Article 20(1) directly addresses the "modification" itself. However, the distribution or public presentation of an unlawfully modified work can also have implications:
- Deemed Infringement for Import/Distribution: Article 113(1) deems certain acts as infringements of moral rights (and copyright). Specifically, importing for distribution, or knowingly distributing (or possessing for distribution) objects made by an act that would have constituted an infringement of (among others) the right of integrity if done in Japan, is considered an infringement. This helps control the circulation of unlawfully altered works.
- Reproduction of Altered Work as a New Alteration: Some court decisions, like the Sōka Gakkai Web Photo case (Tokyo District Court, April 12, 2007), have suggested that reproducing an already altered work (e.g., uploading an altered image to a server for public transmission) can itself be considered a new act of "modification" subject to the right of integrity, especially if the party doing the reproduction is aware of and perpetuates the alteration. This extends the reach of the right beyond the initial act of alteration.
Consequences of Infringing the Right of Integrity
Infringement of the right of integrity can lead to several remedies for the author:
- Injunctive Relief (Article 112): The author can demand the cessation of the modification or the infringing use of the modified work, as well as preventative measures.
- Damages (Civil Code Article 709): Compensation for harm suffered, which often includes damages for mental distress.
- Measures to Restore Honor or Reputation (Article 115): The author may demand apologies, corrections, or other measures to restore their honor or reputation if it has been harmed by the infringing modification.
Practical Implications for Businesses
For businesses that create, commission, license, or use copyrighted works in Japan, navigating the right of integrity requires careful attention:
- Clear Contractual Terms: When commissioning works or acquiring rights, contracts should clearly address the extent to which modifications are permitted.
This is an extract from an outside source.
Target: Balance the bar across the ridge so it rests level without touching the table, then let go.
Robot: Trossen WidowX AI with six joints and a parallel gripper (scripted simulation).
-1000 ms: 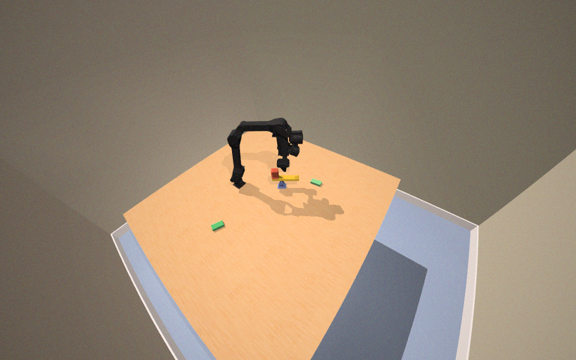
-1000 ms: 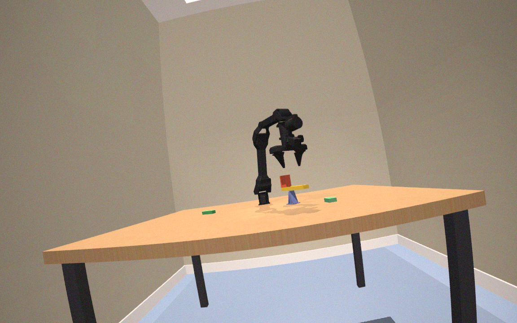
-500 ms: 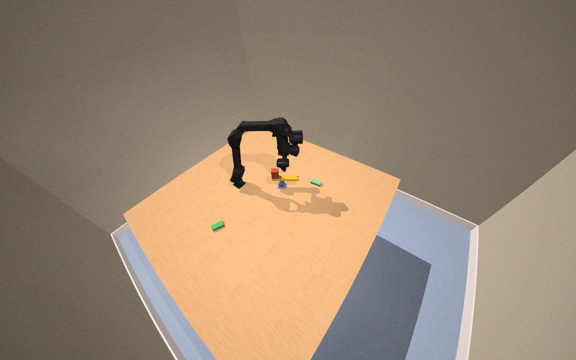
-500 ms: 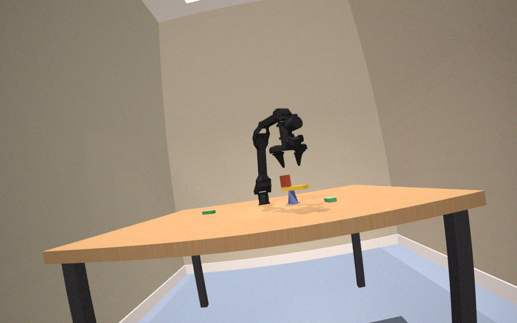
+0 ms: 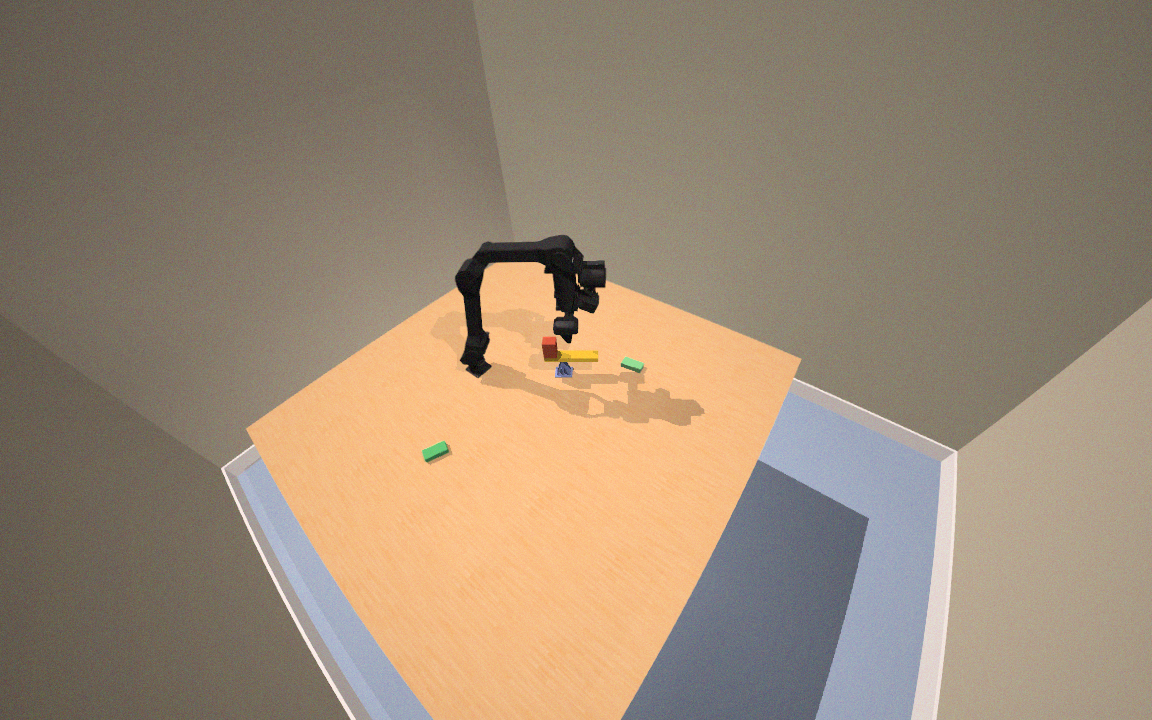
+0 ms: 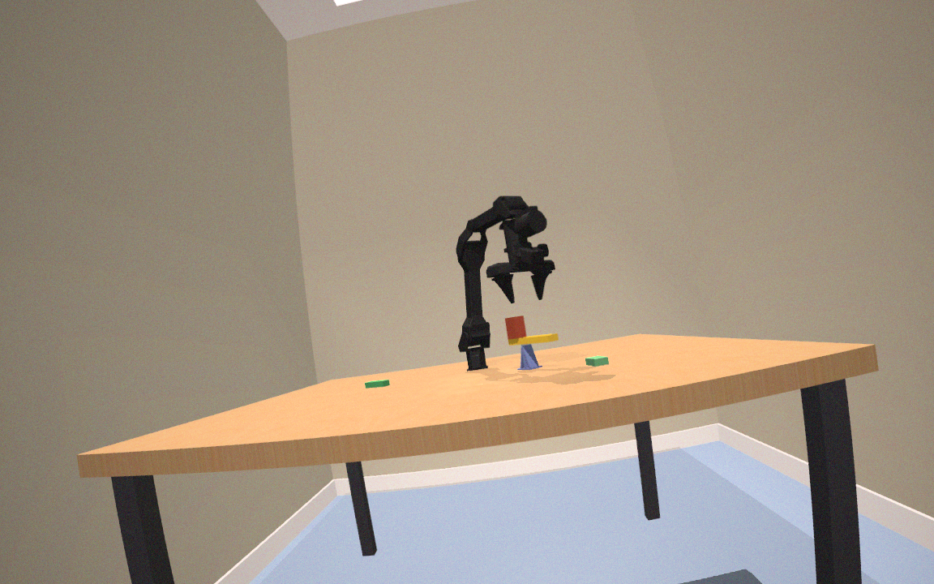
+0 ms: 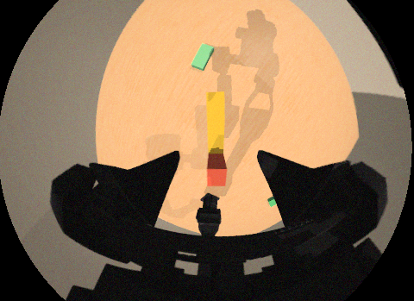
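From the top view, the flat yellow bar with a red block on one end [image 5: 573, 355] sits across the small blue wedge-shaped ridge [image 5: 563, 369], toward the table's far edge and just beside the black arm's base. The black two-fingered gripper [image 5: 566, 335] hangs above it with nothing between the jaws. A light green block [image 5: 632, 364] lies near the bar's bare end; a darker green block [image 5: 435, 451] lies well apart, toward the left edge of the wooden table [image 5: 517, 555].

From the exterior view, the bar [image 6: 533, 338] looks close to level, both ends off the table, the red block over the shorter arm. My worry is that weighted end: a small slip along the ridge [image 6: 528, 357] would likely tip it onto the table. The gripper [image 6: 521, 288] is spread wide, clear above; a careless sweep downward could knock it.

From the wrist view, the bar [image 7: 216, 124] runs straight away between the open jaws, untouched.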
While full waivers are problematic, specific agreements not to exercise the right of integrity for defined and reasonable alterations are advisable.
- Consultation with Authors: Where feasible, especially for significant modifications, consulting with the original author and obtaining their specific consent is the safest approach.
- Internal Guidelines: Companies should have internal guidelines and review processes for any proposed modifications to third-party copyrighted works to ensure compliance with authors' moral rights.
- Understanding Exceptions: Familiarize yourself with the statutory exceptions under Article 20(2), particularly the flexible "unavoidable modifications" clause, but be aware that its application is fact-specific.
- Due Diligence: When acquiring rights to already modified or adapted works, conduct due diligence to ascertain whether the original author consented to the modifications.
Conclusion
The right of integrity is a powerful and deeply personal right afforded to authors under Japanese copyright law. It underscores the principle that an author's connection to their work extends beyond economic exploitation to the preservation of its essential character. For businesses, this means that any modification, however minor it may seem from a purely commercial or functional perspective, must be considered through the lens of the author's potential objections. A proactive, respectful, and contractually sound approach to dealing with the right of integrity is essential for smooth operations and avoiding potentially costly legal disputes in Japan's creative landscape.